Gene family identification and phylogenetic tree construction
To investigate the phylogenetic
position of R. pedestris , protein data from 12 hemipteran insects
were retrieved from public database, and D. melanogaster was used
to root the tree. A total of 23,850 gene families were clustered by
OrthoMCL, and we selected 963 single copy genes with 356,827 reliable
sites to construct the phylogenetic tree. The results showed thatR. pedestris is a sister taxon to the milkweed bug O.

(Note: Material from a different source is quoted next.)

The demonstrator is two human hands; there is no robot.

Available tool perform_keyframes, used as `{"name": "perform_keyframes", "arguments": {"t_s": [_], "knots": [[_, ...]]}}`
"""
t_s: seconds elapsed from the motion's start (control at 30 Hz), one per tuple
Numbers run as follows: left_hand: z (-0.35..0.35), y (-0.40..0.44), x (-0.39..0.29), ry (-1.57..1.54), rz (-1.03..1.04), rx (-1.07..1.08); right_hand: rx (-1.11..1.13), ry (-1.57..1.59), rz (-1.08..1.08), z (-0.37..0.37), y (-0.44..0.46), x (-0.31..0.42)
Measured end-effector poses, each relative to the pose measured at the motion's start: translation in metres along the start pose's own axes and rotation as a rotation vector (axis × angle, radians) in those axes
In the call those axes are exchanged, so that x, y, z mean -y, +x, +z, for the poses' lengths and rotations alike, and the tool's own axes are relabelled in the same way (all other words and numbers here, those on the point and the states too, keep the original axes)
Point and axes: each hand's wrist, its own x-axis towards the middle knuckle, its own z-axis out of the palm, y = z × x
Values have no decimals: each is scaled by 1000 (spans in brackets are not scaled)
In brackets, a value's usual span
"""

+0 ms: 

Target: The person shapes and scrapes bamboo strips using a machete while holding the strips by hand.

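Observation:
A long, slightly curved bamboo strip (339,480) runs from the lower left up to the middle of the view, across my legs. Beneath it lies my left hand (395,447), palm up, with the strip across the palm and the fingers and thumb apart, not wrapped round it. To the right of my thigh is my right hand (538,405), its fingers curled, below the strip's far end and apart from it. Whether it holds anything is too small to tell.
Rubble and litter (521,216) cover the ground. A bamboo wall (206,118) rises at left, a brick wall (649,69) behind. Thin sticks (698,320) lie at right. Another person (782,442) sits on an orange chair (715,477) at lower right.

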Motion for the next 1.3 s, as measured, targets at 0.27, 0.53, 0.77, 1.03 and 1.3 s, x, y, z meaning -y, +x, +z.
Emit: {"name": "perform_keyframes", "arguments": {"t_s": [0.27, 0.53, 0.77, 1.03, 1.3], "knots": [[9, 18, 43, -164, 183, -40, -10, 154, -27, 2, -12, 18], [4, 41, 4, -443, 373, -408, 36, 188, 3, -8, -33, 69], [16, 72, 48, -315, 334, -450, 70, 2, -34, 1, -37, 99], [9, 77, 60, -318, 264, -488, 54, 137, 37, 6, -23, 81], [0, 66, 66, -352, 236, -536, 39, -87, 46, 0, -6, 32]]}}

fasciatus , and the 2 species diverged from their common ancestor at
approximately 35 million years ago (Figure 5). Three hematophagous bugs
(R. prolixus , C. lectularius , and T. rubrofasciata )
form a sister lineage, and they clustered with three herbivorous bugs in
Heteroptera. There were 27, 216,
and 45 gene families identified as Sternorrhyncha-specific,
Auchenorrhyncha-specific, and Heteroptera-specific, respectively.
Gene-family expansion/contraction analysis demonstrated a higher
frequency of gene contraction in Heteroptera. Compared with O.
fasciatus , 817 gene families in R. pedestris underwent
expansion, while 1130 gene families in R. pedestris underwent
contraction (Figure 5).
Chromosome synteny
T. rubrofasciata (680 Mb in genome size), which is the only
chromosomal-level bug genome available in the Heteroptera suborder, was
reported to have 13 chromosomes, while R. pedestris has only 6
chromosomes. Synteny analysis demonstrated some fusion or fission events
between the two bug species (Figure 6). For example, R. pedestrisChr1 contains segments from T. rubrofasciata Chr3, Chr5, Chr6,
Chr7, and Chr11, and R. pedestris Chr2 contains segments fromT. rubrofasciata Chr1 and Chr4. The sex chromosome of R.
pedestris showed high synteny with T. rubrofasciata Chr12 and
Chr13. It is likely that Chr12 or Chr13 might be the sex chromosome ofT. rubrofasciata , which deserves further investigation.